The History of Council

Council is located at the terminus of the Nome/Council road, 60 miles northeast of Nome. It lies on left bank of the Niukluk River. It lies at approximately 64 54' N Latitude, 163 40' W Longitude (Sec. 11, T007S, R025W, Kateel River Meridian). The community is located in the Cape Nome Recording District. The area encompasses 22 sq. miles of land and 0 sq. miles of water.

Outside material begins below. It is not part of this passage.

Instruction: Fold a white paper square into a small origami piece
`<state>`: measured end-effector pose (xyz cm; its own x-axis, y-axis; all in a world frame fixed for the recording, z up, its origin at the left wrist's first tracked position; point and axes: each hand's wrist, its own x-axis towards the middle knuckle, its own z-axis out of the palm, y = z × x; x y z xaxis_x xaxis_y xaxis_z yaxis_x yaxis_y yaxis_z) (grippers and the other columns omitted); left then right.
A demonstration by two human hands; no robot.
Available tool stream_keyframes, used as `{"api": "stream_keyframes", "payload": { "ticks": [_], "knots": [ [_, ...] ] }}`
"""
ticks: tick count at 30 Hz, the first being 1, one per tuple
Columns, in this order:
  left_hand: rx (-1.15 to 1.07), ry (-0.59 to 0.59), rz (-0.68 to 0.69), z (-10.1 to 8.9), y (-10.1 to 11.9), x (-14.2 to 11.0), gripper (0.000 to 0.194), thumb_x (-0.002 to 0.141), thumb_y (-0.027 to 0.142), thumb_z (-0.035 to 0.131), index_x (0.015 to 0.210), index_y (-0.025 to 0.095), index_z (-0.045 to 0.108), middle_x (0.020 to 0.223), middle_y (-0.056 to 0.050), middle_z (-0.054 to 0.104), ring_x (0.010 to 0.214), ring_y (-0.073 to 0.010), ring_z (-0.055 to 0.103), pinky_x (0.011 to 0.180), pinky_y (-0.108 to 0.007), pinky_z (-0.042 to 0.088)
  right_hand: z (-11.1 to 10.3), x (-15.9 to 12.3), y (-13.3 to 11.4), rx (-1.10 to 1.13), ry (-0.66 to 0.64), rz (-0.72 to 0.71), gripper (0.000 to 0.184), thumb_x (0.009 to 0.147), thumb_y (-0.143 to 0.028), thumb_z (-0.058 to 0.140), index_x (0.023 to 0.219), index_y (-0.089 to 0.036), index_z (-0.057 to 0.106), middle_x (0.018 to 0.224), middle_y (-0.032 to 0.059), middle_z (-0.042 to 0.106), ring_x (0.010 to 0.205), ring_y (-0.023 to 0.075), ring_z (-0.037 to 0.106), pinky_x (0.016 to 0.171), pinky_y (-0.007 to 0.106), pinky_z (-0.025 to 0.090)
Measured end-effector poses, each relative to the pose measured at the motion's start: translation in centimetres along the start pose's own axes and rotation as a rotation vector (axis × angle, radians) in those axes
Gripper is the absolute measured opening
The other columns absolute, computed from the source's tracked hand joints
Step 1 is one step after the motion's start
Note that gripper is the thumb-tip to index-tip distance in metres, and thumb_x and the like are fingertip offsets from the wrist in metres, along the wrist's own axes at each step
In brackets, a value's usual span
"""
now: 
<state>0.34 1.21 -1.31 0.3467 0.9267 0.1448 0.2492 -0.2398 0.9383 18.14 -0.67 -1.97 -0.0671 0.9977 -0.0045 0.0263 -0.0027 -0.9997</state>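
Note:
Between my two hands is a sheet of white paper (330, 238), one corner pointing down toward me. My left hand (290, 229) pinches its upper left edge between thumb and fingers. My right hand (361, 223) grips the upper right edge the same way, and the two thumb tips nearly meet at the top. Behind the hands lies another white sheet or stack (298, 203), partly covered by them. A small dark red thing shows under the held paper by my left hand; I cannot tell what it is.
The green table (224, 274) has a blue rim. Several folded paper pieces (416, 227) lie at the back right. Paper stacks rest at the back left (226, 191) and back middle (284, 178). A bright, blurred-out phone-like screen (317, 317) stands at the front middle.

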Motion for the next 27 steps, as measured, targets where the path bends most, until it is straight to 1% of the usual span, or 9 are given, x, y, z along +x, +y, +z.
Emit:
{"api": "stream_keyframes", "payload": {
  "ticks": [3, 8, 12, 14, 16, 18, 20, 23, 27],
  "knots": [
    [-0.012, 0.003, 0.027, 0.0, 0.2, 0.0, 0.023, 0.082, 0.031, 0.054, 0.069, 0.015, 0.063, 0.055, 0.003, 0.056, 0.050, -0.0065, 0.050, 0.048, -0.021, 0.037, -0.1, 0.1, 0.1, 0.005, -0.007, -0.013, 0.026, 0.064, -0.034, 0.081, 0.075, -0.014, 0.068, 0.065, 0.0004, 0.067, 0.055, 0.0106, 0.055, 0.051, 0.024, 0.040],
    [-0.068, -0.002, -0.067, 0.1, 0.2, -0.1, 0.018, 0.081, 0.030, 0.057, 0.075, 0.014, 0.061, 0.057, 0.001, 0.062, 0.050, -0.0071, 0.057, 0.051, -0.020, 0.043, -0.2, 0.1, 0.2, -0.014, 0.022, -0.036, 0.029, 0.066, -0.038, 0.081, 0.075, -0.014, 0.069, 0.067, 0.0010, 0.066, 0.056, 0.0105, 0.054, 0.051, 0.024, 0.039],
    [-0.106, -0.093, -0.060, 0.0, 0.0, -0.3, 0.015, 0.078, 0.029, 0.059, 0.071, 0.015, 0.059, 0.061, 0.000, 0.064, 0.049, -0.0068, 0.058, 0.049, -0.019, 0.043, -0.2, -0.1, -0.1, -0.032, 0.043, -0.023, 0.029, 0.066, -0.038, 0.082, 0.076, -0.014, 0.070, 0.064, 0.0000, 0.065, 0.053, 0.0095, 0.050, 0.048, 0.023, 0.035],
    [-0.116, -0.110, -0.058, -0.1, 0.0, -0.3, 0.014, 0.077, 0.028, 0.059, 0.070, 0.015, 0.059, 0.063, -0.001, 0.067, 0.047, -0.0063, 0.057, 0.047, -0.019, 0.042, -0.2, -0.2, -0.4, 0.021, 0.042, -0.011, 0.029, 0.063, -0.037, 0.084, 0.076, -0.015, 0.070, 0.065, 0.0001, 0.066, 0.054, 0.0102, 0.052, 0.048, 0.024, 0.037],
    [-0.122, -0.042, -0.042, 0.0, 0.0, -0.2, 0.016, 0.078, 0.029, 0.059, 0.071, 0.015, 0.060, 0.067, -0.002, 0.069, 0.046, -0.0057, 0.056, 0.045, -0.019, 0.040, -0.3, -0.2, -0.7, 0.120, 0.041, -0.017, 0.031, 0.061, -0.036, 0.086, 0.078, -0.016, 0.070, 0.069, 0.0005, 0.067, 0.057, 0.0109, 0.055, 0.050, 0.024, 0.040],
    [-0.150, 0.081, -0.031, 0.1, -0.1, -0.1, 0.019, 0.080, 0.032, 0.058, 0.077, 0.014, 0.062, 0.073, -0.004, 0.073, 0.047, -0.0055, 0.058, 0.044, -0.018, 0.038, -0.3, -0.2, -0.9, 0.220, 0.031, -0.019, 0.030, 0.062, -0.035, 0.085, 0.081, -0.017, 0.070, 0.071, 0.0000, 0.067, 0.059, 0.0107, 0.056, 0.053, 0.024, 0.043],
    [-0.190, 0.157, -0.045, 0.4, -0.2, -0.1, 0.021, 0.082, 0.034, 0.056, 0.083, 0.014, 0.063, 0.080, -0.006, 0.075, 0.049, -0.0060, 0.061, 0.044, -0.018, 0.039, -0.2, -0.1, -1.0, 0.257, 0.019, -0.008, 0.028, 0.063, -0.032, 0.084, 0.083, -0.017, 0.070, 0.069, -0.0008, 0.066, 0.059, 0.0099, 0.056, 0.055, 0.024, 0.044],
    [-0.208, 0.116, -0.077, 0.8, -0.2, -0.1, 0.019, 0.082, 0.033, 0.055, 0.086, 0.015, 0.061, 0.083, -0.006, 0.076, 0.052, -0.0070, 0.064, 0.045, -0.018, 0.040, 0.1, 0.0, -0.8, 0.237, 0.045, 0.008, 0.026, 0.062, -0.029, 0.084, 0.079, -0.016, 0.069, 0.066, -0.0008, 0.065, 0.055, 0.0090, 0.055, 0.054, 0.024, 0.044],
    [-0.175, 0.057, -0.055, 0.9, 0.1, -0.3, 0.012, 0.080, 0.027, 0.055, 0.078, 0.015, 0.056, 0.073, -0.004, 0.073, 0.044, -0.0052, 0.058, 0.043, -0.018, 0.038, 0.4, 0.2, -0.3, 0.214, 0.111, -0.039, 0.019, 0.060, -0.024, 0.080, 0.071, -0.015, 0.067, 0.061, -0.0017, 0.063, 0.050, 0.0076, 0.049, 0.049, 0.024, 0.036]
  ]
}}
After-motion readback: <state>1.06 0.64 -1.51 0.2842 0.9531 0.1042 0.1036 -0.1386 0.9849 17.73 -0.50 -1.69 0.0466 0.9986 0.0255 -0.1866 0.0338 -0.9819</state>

Historically, this was a fish camp for the Fish River Tribe, who originally lived 12 miles downstream. Council's history is synonymous with the gold rush period. Gold was first discovered in the area by Daniel B. Libby and party in 1897. By 1898, there were 50 log houses. The gold found at Ophir Creek was the second richest claim in the world. During the summers of 1897-99, the population of "Council City" was estimated at 15,000. It had a hotel, wooden boardwalks, a 20-bed hospital, a post office and numerous bars. The discovery of more gold at Nome in 1900 caused many of the boomers to leave Council. However, the population during 1910 was 686. The depletion of gold, the flu epidemic of 1918, the depression, and World War II all contributed to the decline of the population. By 1950, only nine people remained. The post office was closed in 1953. Today, the community is not occupied year-round.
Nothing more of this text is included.